A Multimodal Pre-trained Network for Integrated EEG-Video Seizure Detection
arXiv:2604.26379v1 Announce Type: new
Abstract: Reliable seizure detection in mouse models is essential for preclinical epilepsy research, yet manual review of synchronized video-EEG recordings is labor-intensive and single-modality systems fail for complementary reasons: video-based methods are easily confounded by benign behaviors, whereas EEG-based methods are vulnerable to ictal motion artifacts.
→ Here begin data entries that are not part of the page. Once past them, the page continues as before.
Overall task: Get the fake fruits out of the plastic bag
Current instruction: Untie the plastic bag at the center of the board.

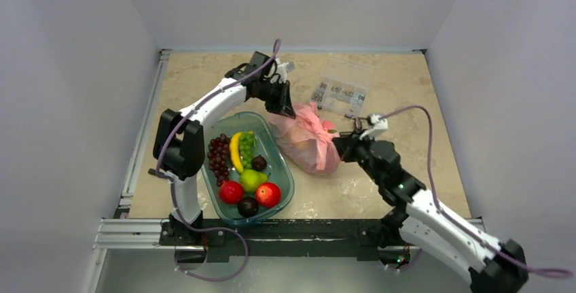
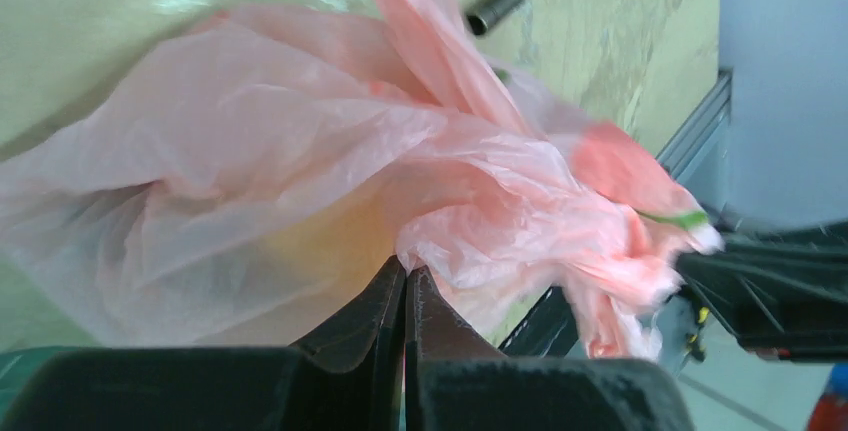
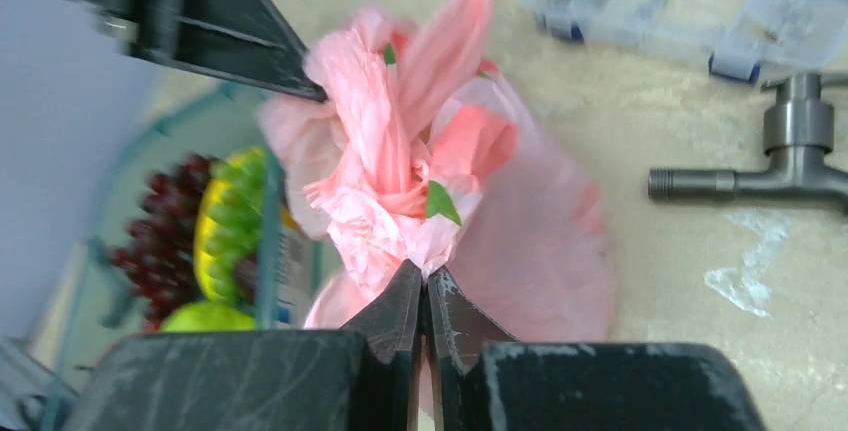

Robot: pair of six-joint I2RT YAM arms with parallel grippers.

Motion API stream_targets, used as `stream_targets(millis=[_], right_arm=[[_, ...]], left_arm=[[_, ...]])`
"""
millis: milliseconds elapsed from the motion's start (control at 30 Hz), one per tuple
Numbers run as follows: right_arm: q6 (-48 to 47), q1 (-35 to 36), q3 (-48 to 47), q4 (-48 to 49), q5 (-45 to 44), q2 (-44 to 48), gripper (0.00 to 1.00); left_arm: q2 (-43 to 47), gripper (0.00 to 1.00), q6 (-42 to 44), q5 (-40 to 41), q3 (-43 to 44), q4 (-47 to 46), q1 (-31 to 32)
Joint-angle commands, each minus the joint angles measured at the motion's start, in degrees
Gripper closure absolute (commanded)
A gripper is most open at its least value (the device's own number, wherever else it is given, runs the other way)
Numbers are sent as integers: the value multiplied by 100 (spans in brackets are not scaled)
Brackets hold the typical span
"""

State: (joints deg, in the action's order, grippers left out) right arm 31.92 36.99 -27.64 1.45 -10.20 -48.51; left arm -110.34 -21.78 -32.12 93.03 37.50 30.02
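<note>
The pink plastic bag (image 1: 306, 141) lies bunched on the table right of the tray. Its twisted handles stand up in the right wrist view (image 3: 400, 151). My left gripper (image 1: 284, 111) is shut on a fold of the bag (image 2: 300, 151) at its far left end. My right gripper (image 1: 337, 145) is shut on the bag's bunched neck (image 3: 425, 251) at its right end. The fake fruits are hidden inside the bag. Only a yellowish and reddish glow shows through the plastic in the left wrist view.
A teal tray (image 1: 282, 191) left of the bag holds purple and green grapes, a banana, a pear, apples and plums. A clear flat packet of metal parts (image 1: 343, 88) lies behind the bag. A metal T-shaped fitting (image 3: 790, 166) lies to the right.
</note>
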Motion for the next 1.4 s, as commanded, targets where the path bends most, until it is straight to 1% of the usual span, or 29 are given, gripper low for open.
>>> stream_targets(millis=[0,67,133,267,300,333,400,467,500,533,567,667,733,800,867,933,967,1100,1200,1267,1367], right_arm=[[514,-12,983,1190,-495,1651,100],[531,-8,1047,1040,-471,1761,100],[416,-8,874,723,-489,1534,100],[-164,-8,229,19,-500,995,100],[-308,-8,45,-192,-506,885,99],[-474,-8,-214,-405,-553,787,97],[-873,-8,-548,-701,-682,636,82],[-1194,-8,-927,-998,-708,457,64],[-1380,-12,-1143,-1154,-692,341,50],[-1572,-13,-1327,-1274,-615,207,41],[-1797,-10,-1561,-1479,-510,-13,37],[-2388,28,-2272,-1960,-250,-533,31],[-2675,72,-2623,-2121,-39,-841,30],[-2808,227,-3049,-2496,-169,-1267,31],[-2840,432,-3480,-2885,-603,-1699,34],[-2848,741,-3782,-3282,-1123,-2116,41],[-2864,958,-3878,-3400,-1432,-2334,43],[-2851,1632,-4123,-3623,-2358,-2808,44],[-2903,1913,-4202,-3693,-3170,-3190,46],[-2881,2056,-4315,-3891,-3693,-3516,48],[-2811,2208,-4528,-4197,-4236,-4002,53]], left_arm=[[229,100,-482,-254,-68,-474,-654],[182,100,-520,-374,-60,-491,-690],[153,100,-628,-566,-93,-623,-674],[163,100,-589,-543,-117,-641,-574],[144,100,-541,-495,-92,-583,-543],[118,100,-495,-469,-58,-532,-522],[82,100,-476,-485,-17,-483,-500],[77,100,-478,-512,-7,-485,-472],[81,100,-472,-520,2,-469,-459],[96,100,-464,-523,12,-453,-452],[112,100,-453,-523,16,-446,-439],[172,100,-442,-516,21,-438,-423],[205,100,-418,-485,22,-428,-411],[207,100,-377,-445,28,-403,-399],[186,100,-334,-417,50,-352,-385],[165,100,-314,-409,72,-332,-375],[155,100,-314,-409,74,-323,-374],[122,100,-309,-411,83,-320,-370],[132,100,-309,-421,83,-317,-366],[146,100,-309,-427,83,-315,-365],[165,100,-300,-435,83,-314,-357]])
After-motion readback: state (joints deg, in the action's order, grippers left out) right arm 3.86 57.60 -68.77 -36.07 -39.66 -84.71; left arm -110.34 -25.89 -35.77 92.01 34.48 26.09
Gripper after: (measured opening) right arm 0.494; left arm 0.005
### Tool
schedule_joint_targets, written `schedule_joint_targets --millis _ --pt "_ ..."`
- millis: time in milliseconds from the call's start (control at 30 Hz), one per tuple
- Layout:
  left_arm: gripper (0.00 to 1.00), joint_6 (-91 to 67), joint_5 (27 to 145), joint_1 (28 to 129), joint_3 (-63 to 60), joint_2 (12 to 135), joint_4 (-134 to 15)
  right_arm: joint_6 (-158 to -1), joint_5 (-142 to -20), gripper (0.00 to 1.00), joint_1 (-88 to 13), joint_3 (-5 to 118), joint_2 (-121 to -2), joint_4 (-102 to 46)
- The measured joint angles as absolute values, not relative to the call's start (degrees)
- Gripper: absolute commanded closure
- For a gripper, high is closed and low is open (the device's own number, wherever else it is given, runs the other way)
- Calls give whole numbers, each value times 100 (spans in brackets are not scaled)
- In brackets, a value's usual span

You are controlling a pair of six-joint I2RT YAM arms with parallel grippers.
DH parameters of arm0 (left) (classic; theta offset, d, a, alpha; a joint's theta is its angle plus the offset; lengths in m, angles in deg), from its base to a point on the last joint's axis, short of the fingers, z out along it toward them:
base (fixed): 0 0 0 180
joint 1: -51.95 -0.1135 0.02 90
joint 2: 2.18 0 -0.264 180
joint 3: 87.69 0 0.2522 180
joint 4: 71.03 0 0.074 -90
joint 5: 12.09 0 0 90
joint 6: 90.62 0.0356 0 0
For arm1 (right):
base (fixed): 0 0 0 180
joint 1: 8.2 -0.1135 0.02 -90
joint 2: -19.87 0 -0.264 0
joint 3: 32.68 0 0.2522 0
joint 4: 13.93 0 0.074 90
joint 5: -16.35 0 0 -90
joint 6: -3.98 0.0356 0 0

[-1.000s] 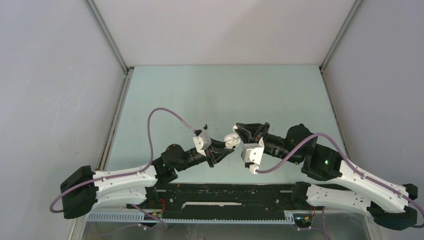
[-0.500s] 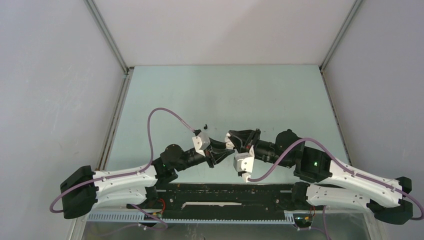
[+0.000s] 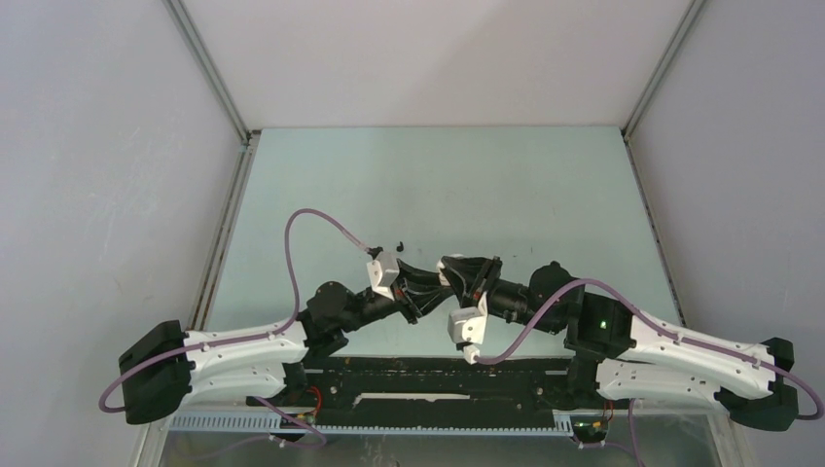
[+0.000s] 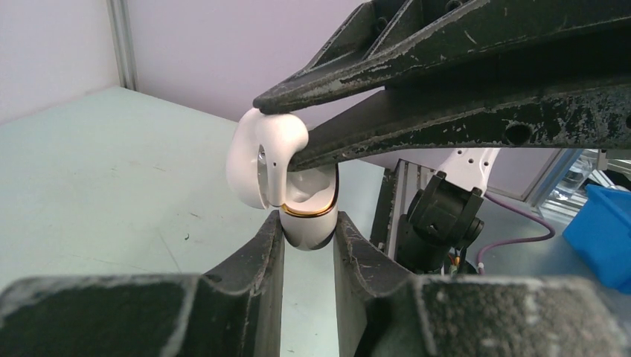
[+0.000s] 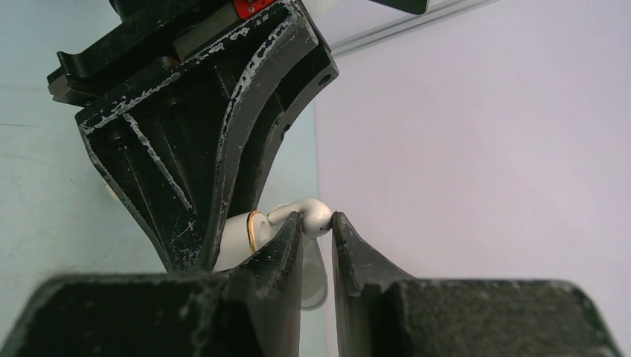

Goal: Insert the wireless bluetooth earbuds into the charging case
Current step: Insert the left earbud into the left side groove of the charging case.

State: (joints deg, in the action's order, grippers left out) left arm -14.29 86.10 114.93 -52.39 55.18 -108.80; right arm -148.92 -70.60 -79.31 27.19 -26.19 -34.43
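The left gripper was clamped on a white case, its 2 fingers pressed against the sides of the case just below the gold rim. The case stood upright between them with its lid swung open to the left in the left wrist view. The right gripper reached in from the right, its fingers closed to a narrow gap and pinching 1 white bud at their tips. The bud sat at the open mouth of the case, against the lid. Whether it was seated in its slot could not be told. In the top view, the 2 grippers met tip to tip above the near middle of the table. 1 black bud lay on the table just beyond the left gripper, apart from both.
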Motion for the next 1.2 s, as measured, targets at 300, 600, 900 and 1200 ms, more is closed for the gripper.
schedule_joint_targets --millis 300,600,900,1200 --pt "100 -1475 8601 11493 -5239 5527 -10943 -14948 -6964 100 -7948 2719 -2527 -3386" --pt "100 -1521 8538 11493 -5241 5564 -10950 -14948 -6931 100 -7977 2719 -2337 -3410" --pt "100 -1560 8533 11493 -5241 5597 -10952 -14957 -6931 100 -8023 2719 -2403 -3662" --pt "100 -1567 8514 11493 -5263 5597 -10937 -15014 -6929 100 -8025 2568 -2429 -3616"
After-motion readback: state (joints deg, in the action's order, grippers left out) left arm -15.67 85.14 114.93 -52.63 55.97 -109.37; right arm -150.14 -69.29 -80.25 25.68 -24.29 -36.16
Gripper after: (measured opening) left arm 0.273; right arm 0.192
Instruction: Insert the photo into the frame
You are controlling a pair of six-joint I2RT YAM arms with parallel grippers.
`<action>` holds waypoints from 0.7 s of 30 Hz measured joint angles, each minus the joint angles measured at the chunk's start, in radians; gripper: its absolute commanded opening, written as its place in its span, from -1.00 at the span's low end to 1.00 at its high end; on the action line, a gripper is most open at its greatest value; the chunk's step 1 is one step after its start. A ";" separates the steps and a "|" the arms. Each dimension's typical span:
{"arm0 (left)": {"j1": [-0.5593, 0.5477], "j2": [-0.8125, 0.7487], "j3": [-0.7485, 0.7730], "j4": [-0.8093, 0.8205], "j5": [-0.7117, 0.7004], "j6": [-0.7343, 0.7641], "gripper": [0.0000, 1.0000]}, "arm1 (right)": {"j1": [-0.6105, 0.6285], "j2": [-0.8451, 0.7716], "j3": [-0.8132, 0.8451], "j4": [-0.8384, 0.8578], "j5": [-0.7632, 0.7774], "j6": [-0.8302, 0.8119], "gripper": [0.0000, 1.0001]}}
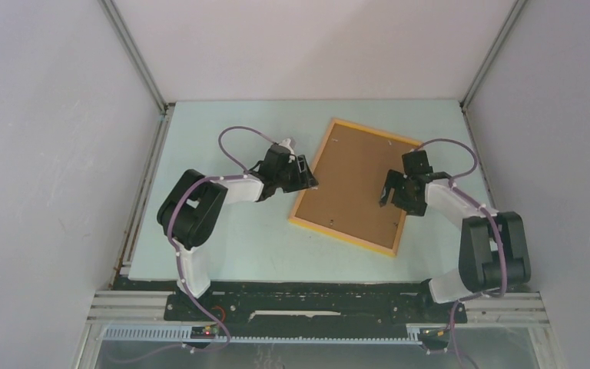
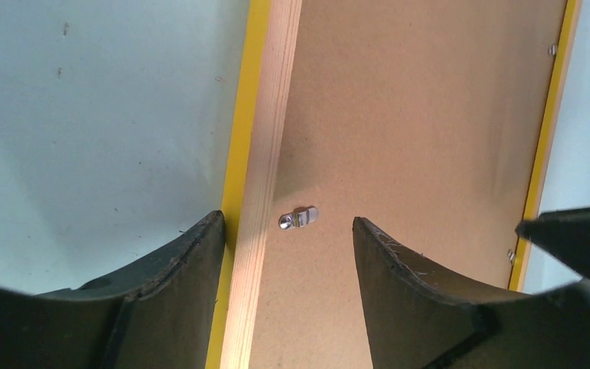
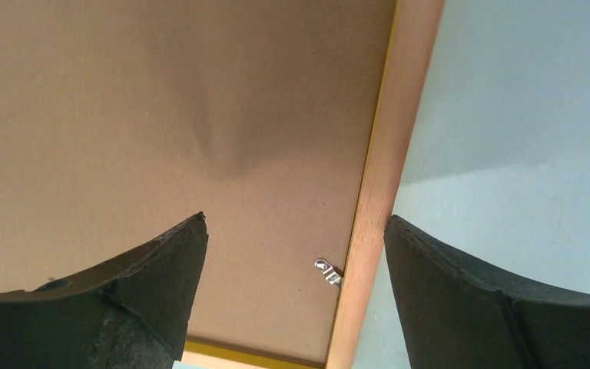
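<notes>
The frame point(image 1: 342, 234) lies face down on the table, its yellow-orange rim around a brown backing board point(image 1: 349, 181). The photo is hidden. My left gripper point(image 1: 307, 173) is open and straddles the frame's left rail point(image 2: 265, 154), with a small metal turn clip point(image 2: 298, 218) on the board point(image 2: 415, 115) between its fingers point(image 2: 177, 292). My right gripper point(image 1: 388, 196) is open and straddles the right rail point(image 3: 388, 154), one finger over the board point(image 3: 161, 115) and one over the table. A metal clip point(image 3: 327, 270) sits by that rail.
The pale green table point(image 1: 230, 238) is enclosed by grey walls on three sides. The right gripper's black body point(image 2: 576, 238) shows at the right edge of the left wrist view. Small screws point(image 2: 551, 50) sit along the frame's far rail.
</notes>
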 measured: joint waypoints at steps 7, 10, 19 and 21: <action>-0.009 0.000 -0.011 0.020 0.004 0.003 0.35 | 0.033 -0.170 -0.089 -0.006 -0.010 0.050 0.79; -0.011 -0.001 -0.024 0.034 0.008 0.003 0.40 | 0.000 -0.204 -0.131 0.018 0.018 0.077 0.77; -0.031 -0.076 -0.141 0.099 0.030 -0.010 0.56 | -0.237 -0.227 -0.239 0.070 -0.029 0.104 0.76; -0.046 -0.089 -0.161 0.105 0.029 -0.019 0.57 | -0.284 -0.227 -0.239 0.093 -0.062 0.104 0.76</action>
We present EEGVFusion, a multimodal framework that combines self-supervised EEG representation learning, spatio-temporal video encoding, optimal-transport alignment, and bidirectional cross-attention to integrate neural and behavioral evidence. We also curate an expert-annotated dataset of synchronized EEG and video recordings comprising 93 sessions from 15 mice for training and evaluation. In the random-session split, EEGVFusion achieved a Balanced Accuracy of 0.9957 with perfect event sensitivity and an Event FAR of 0.6250 FP/h, indicating strong seizure detection performance with a low false-alarm burden. In a single held-out-subject evaluation with Subject 110 reserved for testing, EEGVFusion achieved a Balanced Accuracy of 0.9718 and reduced Event FAR from 2.7250 FP/h for the EEG-only counterpart to 0.4833 FP/h while preserving perfect event sensitivity. Targeted ablations further showed that EEG pre-training and OT alignment help reduce false alarms while preserving event sensitivity.